* GOAL OF THE EXERCISE *
The word "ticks" may appear in some lines of the data; copy every such line.

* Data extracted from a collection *
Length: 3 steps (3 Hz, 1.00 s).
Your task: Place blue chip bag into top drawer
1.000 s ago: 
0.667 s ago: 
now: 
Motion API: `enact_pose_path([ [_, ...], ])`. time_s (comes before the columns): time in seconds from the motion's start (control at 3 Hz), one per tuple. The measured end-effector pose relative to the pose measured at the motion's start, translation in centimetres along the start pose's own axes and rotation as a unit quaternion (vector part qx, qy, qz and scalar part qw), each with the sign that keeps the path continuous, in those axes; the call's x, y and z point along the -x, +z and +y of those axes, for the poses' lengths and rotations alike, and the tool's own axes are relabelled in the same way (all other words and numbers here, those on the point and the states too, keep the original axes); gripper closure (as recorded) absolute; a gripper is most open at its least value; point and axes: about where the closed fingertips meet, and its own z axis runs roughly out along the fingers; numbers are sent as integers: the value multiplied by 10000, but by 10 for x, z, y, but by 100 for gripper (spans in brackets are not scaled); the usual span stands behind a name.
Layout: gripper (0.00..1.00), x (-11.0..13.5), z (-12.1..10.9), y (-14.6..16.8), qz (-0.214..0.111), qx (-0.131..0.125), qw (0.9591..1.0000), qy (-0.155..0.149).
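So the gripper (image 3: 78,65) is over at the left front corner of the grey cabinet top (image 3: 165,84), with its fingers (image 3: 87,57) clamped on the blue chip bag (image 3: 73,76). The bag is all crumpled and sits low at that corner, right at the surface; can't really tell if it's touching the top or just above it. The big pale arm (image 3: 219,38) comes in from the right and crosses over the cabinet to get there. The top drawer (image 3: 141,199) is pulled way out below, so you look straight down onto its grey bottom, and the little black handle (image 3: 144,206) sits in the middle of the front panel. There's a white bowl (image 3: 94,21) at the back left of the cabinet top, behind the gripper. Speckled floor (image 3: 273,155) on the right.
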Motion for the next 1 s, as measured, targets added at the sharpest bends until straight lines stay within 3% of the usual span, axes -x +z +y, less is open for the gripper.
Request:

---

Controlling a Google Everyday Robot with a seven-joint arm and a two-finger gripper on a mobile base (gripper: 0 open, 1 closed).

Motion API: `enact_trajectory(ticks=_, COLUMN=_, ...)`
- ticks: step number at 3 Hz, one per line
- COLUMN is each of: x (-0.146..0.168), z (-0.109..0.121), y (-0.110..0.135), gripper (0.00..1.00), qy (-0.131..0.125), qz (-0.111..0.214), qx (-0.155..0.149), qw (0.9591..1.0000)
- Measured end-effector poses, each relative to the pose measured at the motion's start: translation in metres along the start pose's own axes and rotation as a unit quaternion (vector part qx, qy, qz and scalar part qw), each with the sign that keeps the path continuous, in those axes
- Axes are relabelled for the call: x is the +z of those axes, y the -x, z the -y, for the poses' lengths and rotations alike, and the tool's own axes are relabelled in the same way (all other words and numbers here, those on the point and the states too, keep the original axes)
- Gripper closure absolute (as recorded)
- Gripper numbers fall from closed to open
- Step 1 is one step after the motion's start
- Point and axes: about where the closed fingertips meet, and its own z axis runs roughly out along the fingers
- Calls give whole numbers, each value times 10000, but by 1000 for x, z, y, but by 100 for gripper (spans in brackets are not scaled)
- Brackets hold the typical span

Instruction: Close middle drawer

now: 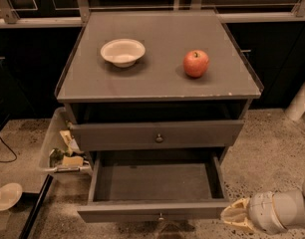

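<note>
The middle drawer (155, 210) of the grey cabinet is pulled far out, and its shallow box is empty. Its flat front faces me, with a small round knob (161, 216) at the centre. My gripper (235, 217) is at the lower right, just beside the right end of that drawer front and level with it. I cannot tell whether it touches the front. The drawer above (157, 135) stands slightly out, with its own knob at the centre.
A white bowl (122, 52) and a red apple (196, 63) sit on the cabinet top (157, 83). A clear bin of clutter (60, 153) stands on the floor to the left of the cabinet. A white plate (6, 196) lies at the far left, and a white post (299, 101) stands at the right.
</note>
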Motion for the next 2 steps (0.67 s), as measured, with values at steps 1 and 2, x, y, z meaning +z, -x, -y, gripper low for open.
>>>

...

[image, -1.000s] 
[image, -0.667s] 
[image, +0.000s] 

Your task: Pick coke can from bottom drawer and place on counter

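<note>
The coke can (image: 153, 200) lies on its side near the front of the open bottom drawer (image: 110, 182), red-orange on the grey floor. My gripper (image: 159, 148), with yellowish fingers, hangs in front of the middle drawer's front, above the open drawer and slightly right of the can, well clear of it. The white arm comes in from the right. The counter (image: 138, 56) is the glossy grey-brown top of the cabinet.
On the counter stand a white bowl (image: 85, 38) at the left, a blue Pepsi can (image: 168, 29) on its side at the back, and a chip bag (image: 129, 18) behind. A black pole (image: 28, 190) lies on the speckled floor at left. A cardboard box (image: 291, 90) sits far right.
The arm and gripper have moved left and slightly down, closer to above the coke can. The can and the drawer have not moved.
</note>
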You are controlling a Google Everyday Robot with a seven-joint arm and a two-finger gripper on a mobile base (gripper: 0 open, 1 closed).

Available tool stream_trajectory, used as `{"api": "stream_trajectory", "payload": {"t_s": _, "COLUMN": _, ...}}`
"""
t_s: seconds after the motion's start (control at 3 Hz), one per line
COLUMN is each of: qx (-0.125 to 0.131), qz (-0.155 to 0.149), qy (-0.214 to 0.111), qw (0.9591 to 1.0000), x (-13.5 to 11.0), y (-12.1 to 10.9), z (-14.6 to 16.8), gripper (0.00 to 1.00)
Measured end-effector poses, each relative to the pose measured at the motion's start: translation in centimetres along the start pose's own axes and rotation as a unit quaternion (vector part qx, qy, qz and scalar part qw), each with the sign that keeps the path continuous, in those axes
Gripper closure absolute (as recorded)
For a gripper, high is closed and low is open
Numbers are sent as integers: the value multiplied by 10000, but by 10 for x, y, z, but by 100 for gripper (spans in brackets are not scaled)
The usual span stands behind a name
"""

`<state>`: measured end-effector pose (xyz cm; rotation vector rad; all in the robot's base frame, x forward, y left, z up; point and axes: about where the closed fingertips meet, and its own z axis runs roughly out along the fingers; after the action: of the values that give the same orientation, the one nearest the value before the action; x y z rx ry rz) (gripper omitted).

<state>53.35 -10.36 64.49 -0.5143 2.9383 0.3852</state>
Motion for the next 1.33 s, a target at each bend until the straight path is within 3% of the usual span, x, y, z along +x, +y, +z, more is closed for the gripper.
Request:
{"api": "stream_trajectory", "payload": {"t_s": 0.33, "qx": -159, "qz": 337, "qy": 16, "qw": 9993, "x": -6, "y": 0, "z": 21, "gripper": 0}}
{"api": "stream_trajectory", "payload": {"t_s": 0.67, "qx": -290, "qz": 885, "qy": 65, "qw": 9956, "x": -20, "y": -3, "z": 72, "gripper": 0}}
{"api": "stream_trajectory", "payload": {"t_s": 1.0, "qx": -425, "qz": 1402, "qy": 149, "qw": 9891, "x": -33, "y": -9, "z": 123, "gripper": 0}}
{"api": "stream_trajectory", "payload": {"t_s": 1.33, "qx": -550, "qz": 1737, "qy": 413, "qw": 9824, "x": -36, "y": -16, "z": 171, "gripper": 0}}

* ANSWER BOX *
Motion API: `enact_trajectory(ticks=_, COLUMN=_, ...)`
- ticks: step number at 3 Hz, one per line

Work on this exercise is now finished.